JERUSALEM — Israeli police shot dead an Arab man outside an entrance to the most prominent holy site in Jerusalem on Saturday morning, in an episode that threatened to escalate tensions in the city at an already volatile time.
Police said in a statement officers had detained the man due to a separate incident, before he seized and fired a police officer’s gun, killing him in self-defense. Police described the man as a terrorist.
In a conflicting account, Palestinian news media reported that he was killed in a scuffle after he intervened to prevent the attack of an Arab woman. Neither version could be immediately confirmed.
The shooting took place on the doorstep of the Aqsa Mosque, a holy site for both Jews and Muslims. The site has been used as a mosque for over a millennium, but is known to Jews as the Temple Mount because it was the site of two ancient Jewish temples in ancient times.
The dead man was identified by police as a 26-year-old man from Hura, an Arab town in southern Israel.
His shooting threatened to spark another round of unrest at the site, which both Israelis and Palestinians consider an essential part of their national stories. Clashes there often occur during times of greater tension in the region, particularly during the Islamic holy month of Ramadan, which began a week and a half ago.
Confrontations on the site in May 2021 contributed to the outbreak of an 11-day war between Israel and Hamas, the Palestinian Islamist militia that controls the Gaza Strip.
For months, diplomats and officials have warned of the possibility of another flare-up at the compound during Passover and Ramadan this year, which will converge this week for the second time in three decades. The overlapping festivals will drive more Jews and Muslims to the site than usual, raising the risk of confrontation, especially if police continue to allow Jewish activists to pray there, in violation of a decades-old convention.

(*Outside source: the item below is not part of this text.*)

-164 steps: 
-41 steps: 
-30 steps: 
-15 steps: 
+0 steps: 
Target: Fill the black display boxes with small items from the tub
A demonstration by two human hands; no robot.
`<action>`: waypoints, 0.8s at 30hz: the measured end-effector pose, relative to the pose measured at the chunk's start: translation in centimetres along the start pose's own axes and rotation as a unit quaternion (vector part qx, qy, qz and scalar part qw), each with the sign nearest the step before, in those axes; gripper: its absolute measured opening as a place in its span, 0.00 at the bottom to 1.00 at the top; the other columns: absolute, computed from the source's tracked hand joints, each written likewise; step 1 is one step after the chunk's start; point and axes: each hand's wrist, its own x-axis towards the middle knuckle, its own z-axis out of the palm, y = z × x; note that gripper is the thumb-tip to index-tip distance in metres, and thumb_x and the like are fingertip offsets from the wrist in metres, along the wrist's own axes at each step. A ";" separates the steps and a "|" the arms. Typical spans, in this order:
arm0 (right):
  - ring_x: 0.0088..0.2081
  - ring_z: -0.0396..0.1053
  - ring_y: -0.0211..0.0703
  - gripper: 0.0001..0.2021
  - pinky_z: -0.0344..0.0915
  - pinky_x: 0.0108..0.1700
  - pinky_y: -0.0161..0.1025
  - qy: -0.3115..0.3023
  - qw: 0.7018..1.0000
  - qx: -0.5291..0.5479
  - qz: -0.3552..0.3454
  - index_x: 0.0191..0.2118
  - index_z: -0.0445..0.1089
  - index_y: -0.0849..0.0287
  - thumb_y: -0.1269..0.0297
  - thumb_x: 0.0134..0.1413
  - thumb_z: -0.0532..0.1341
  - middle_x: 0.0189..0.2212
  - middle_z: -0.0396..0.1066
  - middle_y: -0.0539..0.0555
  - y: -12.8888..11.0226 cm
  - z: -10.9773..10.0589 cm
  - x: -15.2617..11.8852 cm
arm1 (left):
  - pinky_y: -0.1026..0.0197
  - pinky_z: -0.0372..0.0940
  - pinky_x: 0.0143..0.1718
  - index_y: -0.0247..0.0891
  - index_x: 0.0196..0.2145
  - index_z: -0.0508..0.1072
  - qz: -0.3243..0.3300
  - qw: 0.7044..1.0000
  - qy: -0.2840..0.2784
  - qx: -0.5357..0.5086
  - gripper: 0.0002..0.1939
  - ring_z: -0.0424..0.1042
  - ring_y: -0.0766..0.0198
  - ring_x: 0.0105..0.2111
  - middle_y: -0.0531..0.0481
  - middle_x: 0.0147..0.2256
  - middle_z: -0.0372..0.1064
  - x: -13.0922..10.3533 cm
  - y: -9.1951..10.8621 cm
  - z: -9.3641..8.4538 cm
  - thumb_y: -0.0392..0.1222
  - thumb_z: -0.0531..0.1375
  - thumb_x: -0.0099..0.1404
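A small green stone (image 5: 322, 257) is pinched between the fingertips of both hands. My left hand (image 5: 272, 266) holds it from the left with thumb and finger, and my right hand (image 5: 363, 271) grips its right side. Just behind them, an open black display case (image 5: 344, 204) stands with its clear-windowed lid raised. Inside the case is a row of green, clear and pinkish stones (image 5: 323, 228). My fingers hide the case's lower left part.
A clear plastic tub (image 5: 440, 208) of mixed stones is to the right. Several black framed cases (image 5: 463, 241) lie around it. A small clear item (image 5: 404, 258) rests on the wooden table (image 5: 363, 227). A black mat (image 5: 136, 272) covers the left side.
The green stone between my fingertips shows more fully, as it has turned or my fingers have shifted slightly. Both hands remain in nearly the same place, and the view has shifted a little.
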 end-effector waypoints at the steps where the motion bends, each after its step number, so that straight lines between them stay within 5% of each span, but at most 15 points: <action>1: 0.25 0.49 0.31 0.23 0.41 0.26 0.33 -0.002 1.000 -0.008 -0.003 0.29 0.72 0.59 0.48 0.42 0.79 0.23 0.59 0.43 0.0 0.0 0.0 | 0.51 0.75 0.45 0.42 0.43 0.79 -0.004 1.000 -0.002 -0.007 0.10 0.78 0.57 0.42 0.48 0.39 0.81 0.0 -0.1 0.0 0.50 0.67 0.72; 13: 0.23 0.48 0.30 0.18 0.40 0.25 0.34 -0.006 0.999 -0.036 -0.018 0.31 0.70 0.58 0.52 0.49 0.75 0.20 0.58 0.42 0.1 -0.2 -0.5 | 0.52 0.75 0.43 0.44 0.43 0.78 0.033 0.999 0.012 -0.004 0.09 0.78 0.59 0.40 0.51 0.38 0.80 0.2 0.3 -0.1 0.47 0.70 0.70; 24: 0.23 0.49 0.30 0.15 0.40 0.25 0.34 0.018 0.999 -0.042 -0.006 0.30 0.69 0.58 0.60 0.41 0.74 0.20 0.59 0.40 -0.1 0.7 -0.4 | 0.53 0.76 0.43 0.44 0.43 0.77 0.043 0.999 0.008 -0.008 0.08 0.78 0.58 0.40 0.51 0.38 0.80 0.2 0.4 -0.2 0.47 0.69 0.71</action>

Israel captured the site from Jordan during the 1967 Arab-Israeli War and later annexed it. For years, Israeli authorities have prevented Jews from praying there, suspicious of angering Muslims. But in recent years, the police have started silently allow itincreasing Palestinian resentment.
Jews consider it the holiest site in Judaism, while Muslims believe it was the place from which the Prophet Muhammad ascended to heaven.